» Exercise brief
Each line of the listing below containing the word "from" should be returned.
===== Data excerpt
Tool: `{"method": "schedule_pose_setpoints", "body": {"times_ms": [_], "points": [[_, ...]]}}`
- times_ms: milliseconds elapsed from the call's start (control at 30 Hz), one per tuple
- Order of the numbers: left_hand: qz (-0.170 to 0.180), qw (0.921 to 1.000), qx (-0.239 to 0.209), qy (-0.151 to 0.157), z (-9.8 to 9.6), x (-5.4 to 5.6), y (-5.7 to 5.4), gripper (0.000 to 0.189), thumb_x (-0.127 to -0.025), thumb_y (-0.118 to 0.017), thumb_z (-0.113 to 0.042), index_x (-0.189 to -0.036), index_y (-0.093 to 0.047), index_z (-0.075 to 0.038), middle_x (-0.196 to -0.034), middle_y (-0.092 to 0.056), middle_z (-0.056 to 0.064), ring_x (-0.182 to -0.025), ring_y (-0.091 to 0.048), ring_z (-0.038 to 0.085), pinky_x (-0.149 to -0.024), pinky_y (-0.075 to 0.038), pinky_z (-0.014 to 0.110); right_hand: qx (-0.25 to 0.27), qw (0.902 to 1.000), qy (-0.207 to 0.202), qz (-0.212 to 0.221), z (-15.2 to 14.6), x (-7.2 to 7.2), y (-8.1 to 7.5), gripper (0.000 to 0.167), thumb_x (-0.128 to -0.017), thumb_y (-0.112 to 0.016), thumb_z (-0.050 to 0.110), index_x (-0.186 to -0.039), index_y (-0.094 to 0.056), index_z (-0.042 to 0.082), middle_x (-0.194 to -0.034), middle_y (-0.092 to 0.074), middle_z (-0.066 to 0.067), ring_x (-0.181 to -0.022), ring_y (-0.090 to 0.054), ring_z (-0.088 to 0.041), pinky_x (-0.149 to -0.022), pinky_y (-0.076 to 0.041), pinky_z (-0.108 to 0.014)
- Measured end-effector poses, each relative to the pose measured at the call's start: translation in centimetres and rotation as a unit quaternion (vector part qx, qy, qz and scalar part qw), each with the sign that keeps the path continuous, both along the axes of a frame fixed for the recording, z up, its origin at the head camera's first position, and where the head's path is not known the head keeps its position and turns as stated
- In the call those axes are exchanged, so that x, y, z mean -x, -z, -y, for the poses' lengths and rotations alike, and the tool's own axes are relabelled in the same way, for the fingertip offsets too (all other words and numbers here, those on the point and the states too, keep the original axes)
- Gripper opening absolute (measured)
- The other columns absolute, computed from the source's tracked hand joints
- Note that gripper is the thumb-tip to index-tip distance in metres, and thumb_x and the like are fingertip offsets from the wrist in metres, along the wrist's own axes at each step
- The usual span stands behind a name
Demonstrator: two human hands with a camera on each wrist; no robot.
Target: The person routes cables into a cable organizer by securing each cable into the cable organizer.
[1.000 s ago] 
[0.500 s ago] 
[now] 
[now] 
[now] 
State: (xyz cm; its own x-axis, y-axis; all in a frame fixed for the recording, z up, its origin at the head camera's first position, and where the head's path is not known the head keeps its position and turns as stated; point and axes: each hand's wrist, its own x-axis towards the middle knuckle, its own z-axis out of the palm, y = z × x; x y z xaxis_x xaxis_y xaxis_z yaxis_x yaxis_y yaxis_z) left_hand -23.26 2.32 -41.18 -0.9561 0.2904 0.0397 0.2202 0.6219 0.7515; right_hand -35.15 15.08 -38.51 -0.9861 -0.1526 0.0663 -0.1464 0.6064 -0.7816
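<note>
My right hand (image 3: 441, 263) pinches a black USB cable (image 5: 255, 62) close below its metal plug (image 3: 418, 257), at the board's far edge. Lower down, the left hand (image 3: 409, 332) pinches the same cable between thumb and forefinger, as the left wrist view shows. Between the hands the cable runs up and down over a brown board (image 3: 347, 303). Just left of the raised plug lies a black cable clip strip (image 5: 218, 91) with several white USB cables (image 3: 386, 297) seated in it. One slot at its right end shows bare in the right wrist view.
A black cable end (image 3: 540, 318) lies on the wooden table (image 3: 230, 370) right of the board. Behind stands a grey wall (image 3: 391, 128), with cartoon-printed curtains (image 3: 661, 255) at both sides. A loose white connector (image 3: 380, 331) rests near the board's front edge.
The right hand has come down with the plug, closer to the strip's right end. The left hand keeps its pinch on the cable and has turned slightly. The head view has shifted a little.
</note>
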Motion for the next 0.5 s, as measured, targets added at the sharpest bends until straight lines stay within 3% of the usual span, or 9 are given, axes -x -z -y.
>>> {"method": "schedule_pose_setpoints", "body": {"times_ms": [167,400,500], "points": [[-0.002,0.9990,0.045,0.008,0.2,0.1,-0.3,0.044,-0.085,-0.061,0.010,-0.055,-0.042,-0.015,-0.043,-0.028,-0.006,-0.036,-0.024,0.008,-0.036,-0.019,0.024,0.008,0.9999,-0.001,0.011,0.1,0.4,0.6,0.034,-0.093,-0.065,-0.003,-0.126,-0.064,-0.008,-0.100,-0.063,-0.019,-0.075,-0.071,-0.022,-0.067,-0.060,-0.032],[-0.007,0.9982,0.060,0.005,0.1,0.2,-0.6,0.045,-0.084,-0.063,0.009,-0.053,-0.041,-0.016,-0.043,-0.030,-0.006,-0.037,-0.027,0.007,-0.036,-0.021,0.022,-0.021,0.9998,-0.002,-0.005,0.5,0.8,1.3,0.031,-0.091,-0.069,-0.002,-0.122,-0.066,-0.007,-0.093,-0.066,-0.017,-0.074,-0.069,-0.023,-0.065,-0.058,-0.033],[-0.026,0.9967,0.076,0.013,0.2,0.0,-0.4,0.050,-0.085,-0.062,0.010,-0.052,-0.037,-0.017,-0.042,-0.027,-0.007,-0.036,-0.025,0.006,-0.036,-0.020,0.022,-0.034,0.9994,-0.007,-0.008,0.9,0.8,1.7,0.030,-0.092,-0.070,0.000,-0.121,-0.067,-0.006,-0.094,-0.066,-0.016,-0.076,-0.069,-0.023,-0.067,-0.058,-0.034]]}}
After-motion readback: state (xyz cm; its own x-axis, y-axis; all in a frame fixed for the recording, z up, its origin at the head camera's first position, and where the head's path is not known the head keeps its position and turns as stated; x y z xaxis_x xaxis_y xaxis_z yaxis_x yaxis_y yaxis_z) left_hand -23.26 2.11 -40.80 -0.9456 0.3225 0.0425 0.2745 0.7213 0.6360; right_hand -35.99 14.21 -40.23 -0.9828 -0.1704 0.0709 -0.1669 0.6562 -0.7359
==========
» Output for this task
- times_ms: milliseconds elapsed from the call's start (control at 30 Hz), one per tuple
- The other columns absolute, computed from the source's tracked hand joints
- Note that gripper is the thumb-tip to index-tip distance in metres, and thumb_x and the like are fingertip offsets from the wrist in metres, along the wrist's own axes at each step

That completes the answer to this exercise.